The class was structured as a "give them a minimum of lectures and then throw them into the fire" kind of class, which is popular at film schools these days. However, I think the script was too ambitious (I lobbied for them to do a weekend shoot, but not enough people could / wanted to -- and I failed as a teacher in that I didn't immediately require a rewrite to shorten and constrain the scenario). In the future, I'll probably restrict the length and number of characters in the script, do a minimal shot breakdown myself, and include enough time in the class for me to give a 15-30 minute pedagogical lecture at the beginning of each shoot day. I think I also need to have much more detailed examples for all materials (breakdown sheets, camera reports, etc.) available. The suggestion that there also be an hour of follow-up lecture, Q&A and "dailies" is also good. I'm inclined to suggest that we have a "30 second storytelling" class, as well as an equipment and setiquette class, as prerequisites for this class in the future. This way, people can come more prepared to actually make a real short film, which is what the class description promises.

For the future (provided anyone would even want me to teach this class again in the future), I'm keen to have comments in the comments section from any of you who have taught (especially taught film production) on what you think a good balance is between learning by doing (including failing at doing) a more realistic project, versus constrained, carefully instructed "toy" projects.


Seth Hanisek said...

I teach Document template development for my company's document software, so I have indirect experience with which I I may be able to enlighten you.

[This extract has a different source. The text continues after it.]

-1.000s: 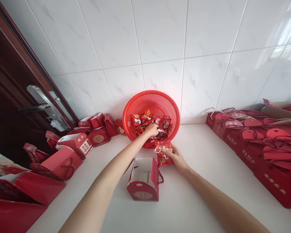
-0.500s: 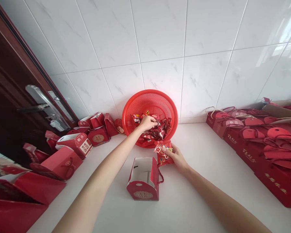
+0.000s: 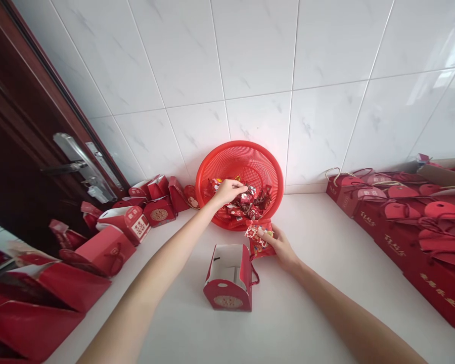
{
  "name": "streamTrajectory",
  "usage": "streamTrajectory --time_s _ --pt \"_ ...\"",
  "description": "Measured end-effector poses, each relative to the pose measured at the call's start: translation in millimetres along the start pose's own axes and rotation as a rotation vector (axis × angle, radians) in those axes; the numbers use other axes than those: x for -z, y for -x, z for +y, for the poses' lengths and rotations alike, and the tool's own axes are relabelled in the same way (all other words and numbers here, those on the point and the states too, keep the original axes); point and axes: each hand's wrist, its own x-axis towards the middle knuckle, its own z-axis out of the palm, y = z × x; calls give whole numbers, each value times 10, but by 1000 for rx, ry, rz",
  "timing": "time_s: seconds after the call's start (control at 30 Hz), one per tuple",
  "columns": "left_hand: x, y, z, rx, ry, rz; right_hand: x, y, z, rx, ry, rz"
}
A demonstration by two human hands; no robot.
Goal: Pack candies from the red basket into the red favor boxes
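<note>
My left hand (image 3: 228,193) reaches into a red plastic basket (image 3: 201,179) that leans toward the wall. Its thumb and fingers are pinched together at a wrapped candy (image 3: 252,191) among the pile of dark red candies (image 3: 246,203). My right hand (image 3: 284,246) is closed on red patterned candy packets (image 3: 261,236) just in front of the basket rim, thumb on top. An open red gift box (image 3: 229,299) with a white inside and a cord handle stands on the white counter between my forearms. Little shows inside it beyond white card.
Several red gift boxes (image 3: 123,222) line the left side by a dark door (image 3: 18,126) with a metal handle. On the right, rows of red boxes (image 3: 398,242) with cord handles stand close together. A tiled wall (image 3: 258,50) rises behind the basket.
The whole view has shifted slightly. My left hand has drawn a little to the left within the basket, fingers still pinched. My right hand keeps its hold on the packets.
</note>
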Motion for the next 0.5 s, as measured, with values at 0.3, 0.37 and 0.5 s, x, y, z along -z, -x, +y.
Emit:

I find there needs to be some initial "toy project" work to teach basic concepts. For me those would be things like variables, conditions, computations, insert statements, etc. For you this may be blocking, lighting, scheduling, etc. (I have no idea what is taught in a film class). Long term learning happens through the "real" projects, which lend overarching context to the underlying concepts. The important thing is not to overlook an opportunity to teach ("What happened here is that we spent too much time on this costume, and not enough making sure we could get it all in the shot.").

Also, write a lesson plan. Figure out what you want everyone to have learned by the end of the class, and focus on that goal.